▶ [WHAT THE EXERCISE ASKS]: Could you set down exactly the lines of the data below, starting at the one that holds "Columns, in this" and ending at the one that holds "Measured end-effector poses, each", both included, and only those?

━━━━

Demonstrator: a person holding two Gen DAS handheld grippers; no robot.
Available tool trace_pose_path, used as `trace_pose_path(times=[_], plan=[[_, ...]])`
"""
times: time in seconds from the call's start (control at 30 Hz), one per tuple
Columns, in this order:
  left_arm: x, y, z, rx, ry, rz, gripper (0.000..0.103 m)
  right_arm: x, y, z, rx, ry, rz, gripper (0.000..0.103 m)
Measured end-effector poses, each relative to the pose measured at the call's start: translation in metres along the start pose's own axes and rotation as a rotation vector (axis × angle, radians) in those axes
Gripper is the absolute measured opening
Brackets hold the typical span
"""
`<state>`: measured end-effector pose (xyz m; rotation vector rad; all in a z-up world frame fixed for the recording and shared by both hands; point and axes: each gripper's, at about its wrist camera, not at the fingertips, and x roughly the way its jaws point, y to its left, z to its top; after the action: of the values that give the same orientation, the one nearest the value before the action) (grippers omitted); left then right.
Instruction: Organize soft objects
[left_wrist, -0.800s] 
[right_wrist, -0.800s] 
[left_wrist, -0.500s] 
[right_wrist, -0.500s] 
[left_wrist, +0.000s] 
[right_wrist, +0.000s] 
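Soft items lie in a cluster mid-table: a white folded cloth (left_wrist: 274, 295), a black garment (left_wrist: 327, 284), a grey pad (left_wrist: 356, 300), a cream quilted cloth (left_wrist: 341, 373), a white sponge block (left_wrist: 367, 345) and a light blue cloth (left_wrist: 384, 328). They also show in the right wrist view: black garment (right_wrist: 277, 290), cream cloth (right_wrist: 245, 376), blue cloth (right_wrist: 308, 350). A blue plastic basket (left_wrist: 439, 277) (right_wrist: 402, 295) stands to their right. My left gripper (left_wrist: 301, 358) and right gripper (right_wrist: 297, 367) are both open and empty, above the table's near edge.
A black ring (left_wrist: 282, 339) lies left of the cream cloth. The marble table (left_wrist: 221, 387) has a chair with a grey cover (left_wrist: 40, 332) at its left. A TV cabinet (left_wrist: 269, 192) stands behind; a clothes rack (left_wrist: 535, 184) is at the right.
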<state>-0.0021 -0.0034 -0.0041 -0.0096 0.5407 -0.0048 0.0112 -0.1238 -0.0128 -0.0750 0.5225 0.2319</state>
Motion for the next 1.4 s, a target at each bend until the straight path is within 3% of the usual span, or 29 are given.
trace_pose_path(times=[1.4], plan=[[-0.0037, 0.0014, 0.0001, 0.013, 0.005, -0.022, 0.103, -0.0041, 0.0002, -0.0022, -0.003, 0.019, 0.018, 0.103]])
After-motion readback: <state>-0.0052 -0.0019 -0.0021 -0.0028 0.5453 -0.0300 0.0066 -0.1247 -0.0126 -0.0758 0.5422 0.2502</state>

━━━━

▶ [SOLUTION]:
Columns, in this order:
  left_arm: x, y, z, rx, ry, rz, gripper (0.000..0.103 m)
  right_arm: x, y, z, rx, ry, rz, gripper (0.000..0.103 m)
Measured end-effector poses, each relative to the pose measured at the call's start: translation in metres along the start pose's own axes and rotation as a rotation vector (axis × angle, radians) in those axes

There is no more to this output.